* INFORMATION SUPPLIED
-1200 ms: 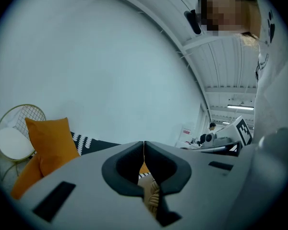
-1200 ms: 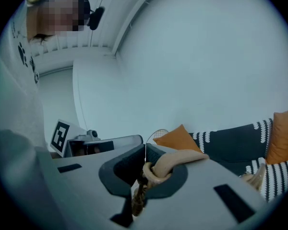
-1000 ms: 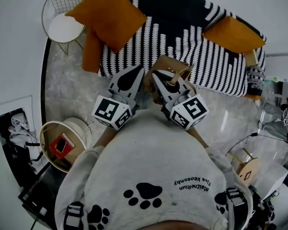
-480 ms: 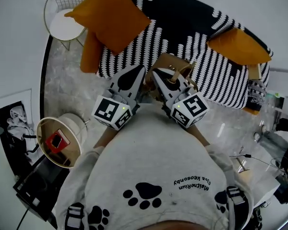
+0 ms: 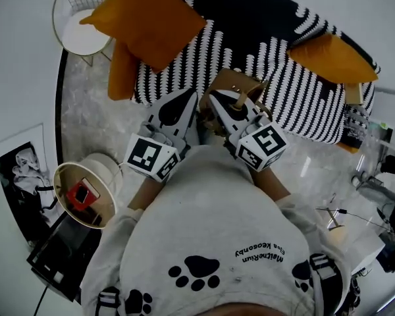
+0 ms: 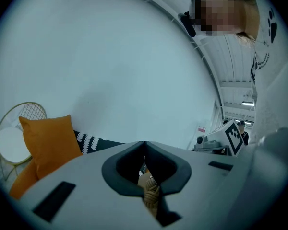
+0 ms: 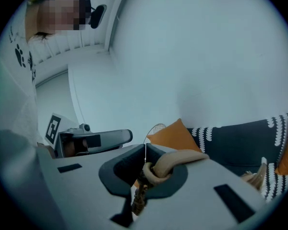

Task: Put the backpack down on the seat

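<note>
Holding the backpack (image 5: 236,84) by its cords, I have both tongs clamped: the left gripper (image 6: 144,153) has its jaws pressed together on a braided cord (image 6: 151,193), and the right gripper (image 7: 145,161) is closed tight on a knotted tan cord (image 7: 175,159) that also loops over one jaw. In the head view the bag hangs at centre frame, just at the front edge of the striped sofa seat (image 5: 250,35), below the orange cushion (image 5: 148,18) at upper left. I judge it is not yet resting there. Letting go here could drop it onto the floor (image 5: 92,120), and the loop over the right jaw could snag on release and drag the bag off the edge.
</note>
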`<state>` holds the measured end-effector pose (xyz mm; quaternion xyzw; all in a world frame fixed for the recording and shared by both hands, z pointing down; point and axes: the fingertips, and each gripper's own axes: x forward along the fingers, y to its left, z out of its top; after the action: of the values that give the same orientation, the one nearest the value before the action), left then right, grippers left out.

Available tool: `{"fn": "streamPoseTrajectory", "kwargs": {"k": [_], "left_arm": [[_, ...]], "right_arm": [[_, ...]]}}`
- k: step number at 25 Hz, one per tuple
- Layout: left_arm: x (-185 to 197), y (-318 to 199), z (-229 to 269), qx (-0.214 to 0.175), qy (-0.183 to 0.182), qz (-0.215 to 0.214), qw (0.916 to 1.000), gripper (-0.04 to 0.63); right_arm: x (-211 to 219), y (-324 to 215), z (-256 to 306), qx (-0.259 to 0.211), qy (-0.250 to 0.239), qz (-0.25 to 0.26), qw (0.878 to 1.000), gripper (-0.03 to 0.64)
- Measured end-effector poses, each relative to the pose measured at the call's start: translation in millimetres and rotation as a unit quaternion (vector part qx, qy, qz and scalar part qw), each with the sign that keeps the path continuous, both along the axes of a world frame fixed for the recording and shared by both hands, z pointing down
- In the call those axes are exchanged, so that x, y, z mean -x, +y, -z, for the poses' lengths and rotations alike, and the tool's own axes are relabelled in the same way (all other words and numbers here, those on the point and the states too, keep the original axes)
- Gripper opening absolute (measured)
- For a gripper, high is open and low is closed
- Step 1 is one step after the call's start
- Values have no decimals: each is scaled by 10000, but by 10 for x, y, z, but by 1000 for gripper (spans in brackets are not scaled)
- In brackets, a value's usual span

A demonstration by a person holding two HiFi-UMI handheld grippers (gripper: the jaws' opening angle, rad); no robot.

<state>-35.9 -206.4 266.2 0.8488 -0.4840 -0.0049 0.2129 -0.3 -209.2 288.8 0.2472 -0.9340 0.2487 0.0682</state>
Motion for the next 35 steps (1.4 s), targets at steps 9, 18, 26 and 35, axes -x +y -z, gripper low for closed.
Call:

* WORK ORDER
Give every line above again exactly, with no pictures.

* SOLUTION BELOW
-1200 ms: 
-1200 ms: 
-1000 ms: 
-480 ms: 
+0 ms: 
+0 ms: 
+0 ms: 

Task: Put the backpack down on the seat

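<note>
Holding the backpack (image 5: 236,84) by its cords, I have both tongs clamped: the left gripper (image 6: 144,153) has its jaws pressed together on a braided cord (image 6: 151,193), and the right gripper (image 7: 145,161) is closed tight on a knotted tan cord (image 7: 175,159) that also loops over one jaw. In the head view the bag hangs at centre frame, just at the front edge of the striped sofa seat (image 5: 250,35), below the orange cushion (image 5: 148,18) at upper left. I judge it is not yet resting there. Letting go here could drop it onto the floor (image 5: 92,120), and the loop over the right jaw could snag on release and drag the bag off the edge.
</note>
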`<state>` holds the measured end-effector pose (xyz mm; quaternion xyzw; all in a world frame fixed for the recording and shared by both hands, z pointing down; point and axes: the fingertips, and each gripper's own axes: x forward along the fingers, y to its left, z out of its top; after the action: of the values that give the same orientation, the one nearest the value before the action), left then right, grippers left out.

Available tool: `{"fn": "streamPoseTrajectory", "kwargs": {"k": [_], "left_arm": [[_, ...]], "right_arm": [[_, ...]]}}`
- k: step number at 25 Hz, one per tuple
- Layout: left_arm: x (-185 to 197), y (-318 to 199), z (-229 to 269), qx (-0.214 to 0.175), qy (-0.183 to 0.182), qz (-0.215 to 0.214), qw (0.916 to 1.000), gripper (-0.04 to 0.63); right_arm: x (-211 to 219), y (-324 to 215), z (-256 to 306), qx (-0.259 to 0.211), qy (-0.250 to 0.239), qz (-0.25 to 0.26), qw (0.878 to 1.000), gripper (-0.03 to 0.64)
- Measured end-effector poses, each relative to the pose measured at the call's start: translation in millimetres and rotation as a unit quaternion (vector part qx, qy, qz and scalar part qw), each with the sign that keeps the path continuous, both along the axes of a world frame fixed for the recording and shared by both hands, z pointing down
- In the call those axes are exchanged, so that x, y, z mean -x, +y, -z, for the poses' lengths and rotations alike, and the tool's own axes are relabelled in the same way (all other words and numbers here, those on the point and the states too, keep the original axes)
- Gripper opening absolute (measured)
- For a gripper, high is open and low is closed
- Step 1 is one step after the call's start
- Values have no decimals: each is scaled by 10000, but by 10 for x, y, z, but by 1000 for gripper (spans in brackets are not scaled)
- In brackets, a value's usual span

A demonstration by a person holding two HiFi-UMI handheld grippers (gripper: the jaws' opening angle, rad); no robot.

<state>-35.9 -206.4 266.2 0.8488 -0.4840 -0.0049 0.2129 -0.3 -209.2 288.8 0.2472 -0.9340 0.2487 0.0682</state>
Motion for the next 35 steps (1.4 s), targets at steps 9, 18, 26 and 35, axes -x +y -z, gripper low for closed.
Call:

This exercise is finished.